Looking at each line of the data below, tally those that contain the word "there" and give only the total.
[Dataset extract]
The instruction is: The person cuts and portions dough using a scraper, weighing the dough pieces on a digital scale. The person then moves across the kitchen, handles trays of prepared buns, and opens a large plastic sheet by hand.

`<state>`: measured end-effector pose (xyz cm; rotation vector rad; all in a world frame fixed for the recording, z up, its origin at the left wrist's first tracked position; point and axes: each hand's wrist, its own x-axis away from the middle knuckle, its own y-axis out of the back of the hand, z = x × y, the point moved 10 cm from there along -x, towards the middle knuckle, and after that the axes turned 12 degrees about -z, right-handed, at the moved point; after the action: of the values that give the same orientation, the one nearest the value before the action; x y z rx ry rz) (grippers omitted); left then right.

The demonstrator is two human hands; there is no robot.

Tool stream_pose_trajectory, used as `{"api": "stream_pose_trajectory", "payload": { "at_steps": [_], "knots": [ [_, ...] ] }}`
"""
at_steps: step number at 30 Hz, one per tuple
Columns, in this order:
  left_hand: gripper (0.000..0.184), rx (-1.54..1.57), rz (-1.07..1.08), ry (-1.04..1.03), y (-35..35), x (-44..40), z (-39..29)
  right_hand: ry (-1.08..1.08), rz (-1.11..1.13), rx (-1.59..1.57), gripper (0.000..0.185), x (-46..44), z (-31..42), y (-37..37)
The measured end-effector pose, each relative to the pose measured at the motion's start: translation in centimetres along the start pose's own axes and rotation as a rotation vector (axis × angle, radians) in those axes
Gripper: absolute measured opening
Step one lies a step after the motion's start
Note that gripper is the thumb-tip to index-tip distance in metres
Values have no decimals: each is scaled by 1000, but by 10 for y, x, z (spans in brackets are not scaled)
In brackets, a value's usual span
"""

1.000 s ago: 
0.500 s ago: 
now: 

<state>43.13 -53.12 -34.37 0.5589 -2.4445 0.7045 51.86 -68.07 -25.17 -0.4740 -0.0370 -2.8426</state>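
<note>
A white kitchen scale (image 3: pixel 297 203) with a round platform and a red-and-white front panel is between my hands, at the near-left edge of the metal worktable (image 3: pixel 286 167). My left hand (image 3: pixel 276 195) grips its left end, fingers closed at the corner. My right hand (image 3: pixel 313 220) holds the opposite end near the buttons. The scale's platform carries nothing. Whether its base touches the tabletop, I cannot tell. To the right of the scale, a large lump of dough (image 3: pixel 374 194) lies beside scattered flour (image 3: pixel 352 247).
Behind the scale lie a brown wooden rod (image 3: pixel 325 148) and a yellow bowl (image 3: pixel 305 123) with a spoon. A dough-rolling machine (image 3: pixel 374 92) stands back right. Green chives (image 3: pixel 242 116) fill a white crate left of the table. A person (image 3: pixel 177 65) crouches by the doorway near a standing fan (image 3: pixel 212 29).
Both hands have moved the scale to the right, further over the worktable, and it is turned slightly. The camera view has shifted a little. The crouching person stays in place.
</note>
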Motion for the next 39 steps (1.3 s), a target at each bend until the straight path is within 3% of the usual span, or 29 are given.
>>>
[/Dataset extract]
** Task output **
2